REQUIRED WORK: Pull out of the data below the stretch of lines bounded by the one containing "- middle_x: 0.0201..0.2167" and the one containing "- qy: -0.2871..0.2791", both bounds included, unchanged.

GIVEN INFORMATION:
----------------------------------------

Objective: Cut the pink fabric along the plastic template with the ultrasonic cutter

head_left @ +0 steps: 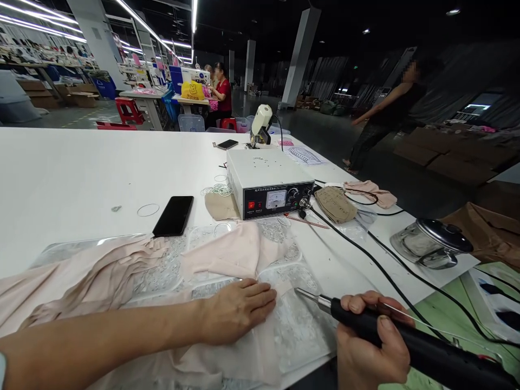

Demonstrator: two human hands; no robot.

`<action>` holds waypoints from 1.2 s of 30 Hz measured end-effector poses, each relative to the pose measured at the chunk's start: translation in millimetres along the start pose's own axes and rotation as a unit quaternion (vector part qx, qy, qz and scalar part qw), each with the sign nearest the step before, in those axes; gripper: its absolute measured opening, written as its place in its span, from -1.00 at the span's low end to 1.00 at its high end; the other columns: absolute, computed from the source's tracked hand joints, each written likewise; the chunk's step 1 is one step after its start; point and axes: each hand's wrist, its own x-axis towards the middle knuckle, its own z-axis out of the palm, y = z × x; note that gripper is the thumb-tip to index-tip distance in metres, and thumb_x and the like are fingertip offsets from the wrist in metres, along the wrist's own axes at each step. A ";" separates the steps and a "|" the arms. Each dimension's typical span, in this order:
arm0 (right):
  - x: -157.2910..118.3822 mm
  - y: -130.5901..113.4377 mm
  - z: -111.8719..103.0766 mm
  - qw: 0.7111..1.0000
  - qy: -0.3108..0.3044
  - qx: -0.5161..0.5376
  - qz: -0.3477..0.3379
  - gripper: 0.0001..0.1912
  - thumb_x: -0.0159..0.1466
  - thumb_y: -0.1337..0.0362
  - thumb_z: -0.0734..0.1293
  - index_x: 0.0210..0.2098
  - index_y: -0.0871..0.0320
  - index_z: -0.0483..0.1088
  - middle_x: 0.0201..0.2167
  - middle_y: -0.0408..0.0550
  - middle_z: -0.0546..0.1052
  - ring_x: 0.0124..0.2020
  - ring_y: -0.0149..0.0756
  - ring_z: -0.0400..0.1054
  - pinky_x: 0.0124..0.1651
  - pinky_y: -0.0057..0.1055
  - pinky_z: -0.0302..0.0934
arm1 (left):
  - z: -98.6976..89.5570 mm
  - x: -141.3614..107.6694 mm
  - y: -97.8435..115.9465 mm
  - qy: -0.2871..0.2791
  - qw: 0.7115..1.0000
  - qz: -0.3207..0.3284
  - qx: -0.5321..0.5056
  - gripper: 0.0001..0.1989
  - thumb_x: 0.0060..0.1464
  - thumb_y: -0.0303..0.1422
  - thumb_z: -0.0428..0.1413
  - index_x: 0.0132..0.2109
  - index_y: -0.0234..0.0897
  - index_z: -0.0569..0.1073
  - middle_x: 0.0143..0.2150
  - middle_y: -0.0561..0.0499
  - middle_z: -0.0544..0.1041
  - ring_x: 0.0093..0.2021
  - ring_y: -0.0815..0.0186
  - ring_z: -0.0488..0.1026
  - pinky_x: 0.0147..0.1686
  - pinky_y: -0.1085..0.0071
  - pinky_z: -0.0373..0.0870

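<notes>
Wrapped round a thick black tool (426, 346), the right hand (371, 346) holds it firmly, its metal tip (311, 297) pointing left. Left of that grip lies pale pink cloth (262, 346), under the left hand (239, 309), which rests palm down, fingers flat. Beyond the grip sits a white box (270, 165). The tool's rear runs out of view at lower right; whether its tip touches the cloth is hard to tell.

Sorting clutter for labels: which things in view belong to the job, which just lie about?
In the job:
pale pink fabric under left hand
black metal-tipped tool in right hand
control box with dial meter, probably

Apparently lying about:
nearer smartphone
farther smartphone
lidded glass jug
</notes>
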 end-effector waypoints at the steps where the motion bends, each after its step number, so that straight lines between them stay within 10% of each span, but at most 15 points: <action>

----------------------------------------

ANSWER BELOW:
  - middle_x: 0.0201..0.2167
  - middle_y: -0.0408..0.0550
  - middle_z: -0.0546..0.1052
  - ring_x: 0.0124..0.2020
  - ring_y: -0.0149..0.0756
  - ring_z: -0.0400..0.1054
  - pinky_x: 0.0124..0.1651
  - pinky_y: -0.0057..0.1055
  - pinky_z: -0.0302..0.0934
arm1 (left):
  - z: -98.6976..89.5570 mm
  - x: -141.3614..107.6694 mm
  - y: -97.8435..115.9465 mm
  - qy: -0.2871..0.2791

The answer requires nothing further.